> **WHAT IS BEING ASKED**: From the entries, copy every line that carries the string "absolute".

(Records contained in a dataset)
========================================================================
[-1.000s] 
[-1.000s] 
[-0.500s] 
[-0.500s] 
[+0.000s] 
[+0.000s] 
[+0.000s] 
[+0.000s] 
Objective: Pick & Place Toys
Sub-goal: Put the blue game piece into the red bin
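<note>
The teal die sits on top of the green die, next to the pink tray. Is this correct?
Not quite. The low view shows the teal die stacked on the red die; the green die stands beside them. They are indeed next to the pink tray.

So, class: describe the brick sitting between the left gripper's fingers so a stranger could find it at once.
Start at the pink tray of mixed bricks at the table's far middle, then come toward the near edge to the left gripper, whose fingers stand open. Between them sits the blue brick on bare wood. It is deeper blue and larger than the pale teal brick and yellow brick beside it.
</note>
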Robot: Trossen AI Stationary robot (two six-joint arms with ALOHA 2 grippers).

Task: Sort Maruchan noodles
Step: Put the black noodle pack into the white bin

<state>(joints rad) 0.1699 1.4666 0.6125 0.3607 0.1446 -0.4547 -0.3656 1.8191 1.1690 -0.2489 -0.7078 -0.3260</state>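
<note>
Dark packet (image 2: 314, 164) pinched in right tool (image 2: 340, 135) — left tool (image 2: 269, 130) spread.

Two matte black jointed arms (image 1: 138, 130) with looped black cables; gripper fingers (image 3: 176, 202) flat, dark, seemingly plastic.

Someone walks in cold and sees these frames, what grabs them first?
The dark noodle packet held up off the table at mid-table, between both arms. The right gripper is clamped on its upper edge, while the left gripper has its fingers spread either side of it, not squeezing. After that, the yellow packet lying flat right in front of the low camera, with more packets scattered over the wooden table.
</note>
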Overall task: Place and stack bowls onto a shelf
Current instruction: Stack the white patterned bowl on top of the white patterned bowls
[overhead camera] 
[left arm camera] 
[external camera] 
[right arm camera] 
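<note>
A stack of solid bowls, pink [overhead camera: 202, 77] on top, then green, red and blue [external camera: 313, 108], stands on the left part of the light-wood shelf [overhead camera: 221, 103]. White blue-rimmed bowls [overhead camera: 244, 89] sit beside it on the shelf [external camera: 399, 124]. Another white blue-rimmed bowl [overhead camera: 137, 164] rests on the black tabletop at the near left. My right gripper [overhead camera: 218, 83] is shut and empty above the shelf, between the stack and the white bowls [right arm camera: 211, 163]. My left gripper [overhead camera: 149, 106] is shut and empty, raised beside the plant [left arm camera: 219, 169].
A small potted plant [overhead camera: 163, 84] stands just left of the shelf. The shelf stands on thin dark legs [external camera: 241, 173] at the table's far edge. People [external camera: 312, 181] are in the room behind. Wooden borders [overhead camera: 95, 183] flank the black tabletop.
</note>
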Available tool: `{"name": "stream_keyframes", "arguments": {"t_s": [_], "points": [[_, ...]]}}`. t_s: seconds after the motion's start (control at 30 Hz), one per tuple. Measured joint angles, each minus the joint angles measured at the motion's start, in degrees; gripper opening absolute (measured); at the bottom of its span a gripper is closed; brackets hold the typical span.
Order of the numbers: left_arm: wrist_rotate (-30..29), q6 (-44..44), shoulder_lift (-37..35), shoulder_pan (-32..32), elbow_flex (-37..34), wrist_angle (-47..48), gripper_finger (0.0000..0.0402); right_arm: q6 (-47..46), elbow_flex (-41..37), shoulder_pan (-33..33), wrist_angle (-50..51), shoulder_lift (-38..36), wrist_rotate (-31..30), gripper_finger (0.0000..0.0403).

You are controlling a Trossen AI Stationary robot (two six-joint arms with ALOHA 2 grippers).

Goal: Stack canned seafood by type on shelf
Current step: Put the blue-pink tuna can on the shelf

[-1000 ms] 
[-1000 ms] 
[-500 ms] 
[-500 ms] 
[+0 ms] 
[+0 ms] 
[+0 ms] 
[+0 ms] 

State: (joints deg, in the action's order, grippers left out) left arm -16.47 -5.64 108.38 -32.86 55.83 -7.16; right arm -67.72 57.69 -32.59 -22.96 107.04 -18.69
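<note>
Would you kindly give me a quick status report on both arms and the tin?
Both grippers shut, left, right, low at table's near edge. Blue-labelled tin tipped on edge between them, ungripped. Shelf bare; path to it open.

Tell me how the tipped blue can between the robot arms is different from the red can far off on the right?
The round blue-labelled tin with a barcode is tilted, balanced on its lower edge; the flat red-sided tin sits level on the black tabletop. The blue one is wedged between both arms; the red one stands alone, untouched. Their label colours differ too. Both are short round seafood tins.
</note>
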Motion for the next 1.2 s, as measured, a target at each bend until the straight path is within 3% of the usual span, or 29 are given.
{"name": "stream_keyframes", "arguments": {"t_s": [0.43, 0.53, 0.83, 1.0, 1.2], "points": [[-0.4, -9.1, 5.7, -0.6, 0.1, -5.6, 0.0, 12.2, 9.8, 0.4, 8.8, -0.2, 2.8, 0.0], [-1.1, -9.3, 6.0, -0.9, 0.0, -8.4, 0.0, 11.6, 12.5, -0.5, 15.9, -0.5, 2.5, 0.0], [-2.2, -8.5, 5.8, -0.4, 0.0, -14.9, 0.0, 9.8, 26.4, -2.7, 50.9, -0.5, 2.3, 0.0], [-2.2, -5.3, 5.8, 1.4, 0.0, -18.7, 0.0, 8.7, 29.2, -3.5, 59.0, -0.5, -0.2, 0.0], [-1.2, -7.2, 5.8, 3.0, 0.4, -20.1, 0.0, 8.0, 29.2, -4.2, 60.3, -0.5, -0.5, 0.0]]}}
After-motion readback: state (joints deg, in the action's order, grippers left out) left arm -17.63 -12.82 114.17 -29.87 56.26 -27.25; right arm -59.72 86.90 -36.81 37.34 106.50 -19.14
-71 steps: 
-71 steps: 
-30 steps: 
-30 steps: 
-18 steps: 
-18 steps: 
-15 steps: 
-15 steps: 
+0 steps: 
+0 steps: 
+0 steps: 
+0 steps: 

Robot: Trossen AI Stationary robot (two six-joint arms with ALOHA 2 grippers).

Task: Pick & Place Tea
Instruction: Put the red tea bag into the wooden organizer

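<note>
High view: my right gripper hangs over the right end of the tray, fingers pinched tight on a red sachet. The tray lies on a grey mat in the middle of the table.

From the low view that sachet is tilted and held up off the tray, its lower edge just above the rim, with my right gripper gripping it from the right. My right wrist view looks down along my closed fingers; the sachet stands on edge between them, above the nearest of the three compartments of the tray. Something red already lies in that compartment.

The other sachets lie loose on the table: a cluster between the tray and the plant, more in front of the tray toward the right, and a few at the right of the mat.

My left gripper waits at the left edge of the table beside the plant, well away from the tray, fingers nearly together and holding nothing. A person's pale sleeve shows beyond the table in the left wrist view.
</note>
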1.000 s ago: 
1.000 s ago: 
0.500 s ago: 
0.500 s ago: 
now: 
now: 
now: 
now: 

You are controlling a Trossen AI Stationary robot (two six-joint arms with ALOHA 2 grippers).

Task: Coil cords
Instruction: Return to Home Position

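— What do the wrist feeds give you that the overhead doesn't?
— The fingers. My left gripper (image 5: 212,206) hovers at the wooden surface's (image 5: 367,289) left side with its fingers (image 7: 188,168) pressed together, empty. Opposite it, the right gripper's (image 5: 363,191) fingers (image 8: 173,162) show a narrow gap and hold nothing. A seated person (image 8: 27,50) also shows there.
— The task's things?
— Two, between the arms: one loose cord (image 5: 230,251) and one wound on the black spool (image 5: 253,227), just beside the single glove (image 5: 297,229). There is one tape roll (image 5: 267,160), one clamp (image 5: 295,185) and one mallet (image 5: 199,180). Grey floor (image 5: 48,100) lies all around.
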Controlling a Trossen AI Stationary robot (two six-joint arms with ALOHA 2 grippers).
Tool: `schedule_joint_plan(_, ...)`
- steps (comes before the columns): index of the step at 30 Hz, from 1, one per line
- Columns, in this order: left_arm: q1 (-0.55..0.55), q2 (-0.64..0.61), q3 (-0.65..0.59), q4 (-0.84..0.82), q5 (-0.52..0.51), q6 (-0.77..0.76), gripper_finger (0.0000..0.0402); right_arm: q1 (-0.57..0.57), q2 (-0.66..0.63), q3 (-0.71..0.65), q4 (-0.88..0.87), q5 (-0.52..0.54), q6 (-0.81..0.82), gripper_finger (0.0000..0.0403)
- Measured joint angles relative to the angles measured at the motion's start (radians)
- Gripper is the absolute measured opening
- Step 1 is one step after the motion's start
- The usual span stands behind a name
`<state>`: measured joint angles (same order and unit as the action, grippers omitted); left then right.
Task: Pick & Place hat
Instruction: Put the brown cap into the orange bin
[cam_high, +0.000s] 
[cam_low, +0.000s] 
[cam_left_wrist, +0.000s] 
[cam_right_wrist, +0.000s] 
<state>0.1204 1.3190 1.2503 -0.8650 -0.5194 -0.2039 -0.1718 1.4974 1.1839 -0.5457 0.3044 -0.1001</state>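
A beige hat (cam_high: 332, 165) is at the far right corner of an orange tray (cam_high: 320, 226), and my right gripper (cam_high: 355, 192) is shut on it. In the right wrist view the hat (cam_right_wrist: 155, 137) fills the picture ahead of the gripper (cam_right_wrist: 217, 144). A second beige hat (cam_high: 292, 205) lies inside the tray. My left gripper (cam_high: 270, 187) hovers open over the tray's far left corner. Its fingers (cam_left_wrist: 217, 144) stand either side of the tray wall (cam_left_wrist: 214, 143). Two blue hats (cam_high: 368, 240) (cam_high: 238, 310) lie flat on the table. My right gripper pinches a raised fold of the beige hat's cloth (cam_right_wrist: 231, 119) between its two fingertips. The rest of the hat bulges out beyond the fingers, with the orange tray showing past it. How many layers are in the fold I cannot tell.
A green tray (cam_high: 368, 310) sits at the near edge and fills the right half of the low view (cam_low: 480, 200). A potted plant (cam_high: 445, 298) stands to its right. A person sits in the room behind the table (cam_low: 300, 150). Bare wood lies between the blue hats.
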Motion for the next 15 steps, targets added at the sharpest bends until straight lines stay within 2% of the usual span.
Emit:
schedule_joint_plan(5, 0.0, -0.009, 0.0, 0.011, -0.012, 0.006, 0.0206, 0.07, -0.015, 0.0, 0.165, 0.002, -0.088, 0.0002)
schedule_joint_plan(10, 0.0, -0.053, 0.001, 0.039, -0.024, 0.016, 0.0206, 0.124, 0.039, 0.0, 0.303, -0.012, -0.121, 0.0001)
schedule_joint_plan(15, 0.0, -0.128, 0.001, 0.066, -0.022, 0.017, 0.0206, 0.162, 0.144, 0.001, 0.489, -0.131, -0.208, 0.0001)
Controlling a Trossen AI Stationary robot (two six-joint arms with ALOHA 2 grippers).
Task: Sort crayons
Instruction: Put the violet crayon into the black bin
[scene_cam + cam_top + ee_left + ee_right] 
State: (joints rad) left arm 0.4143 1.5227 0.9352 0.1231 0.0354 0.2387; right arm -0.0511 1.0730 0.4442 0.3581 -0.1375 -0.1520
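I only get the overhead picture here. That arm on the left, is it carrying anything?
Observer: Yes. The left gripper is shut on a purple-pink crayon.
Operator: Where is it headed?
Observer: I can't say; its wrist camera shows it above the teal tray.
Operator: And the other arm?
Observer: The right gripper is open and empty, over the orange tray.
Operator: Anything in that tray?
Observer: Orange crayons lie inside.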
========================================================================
> **ANSWER SPACE**:
Available tool: `{"name": "stream_keyframes", "arguments": {"t_s": [_], "points": [[_, ...]]}}`. t_s: seconds after the motion's start (control at 30 Hz), one per tuple. Measured joint angles, each minus the joint angles measured at the motion's start, in degrees; gripper opening absolute (measured); at the bottom of its span a gripper is closed; brackets hold the typical span.
- Gripper is the absolute measured opening

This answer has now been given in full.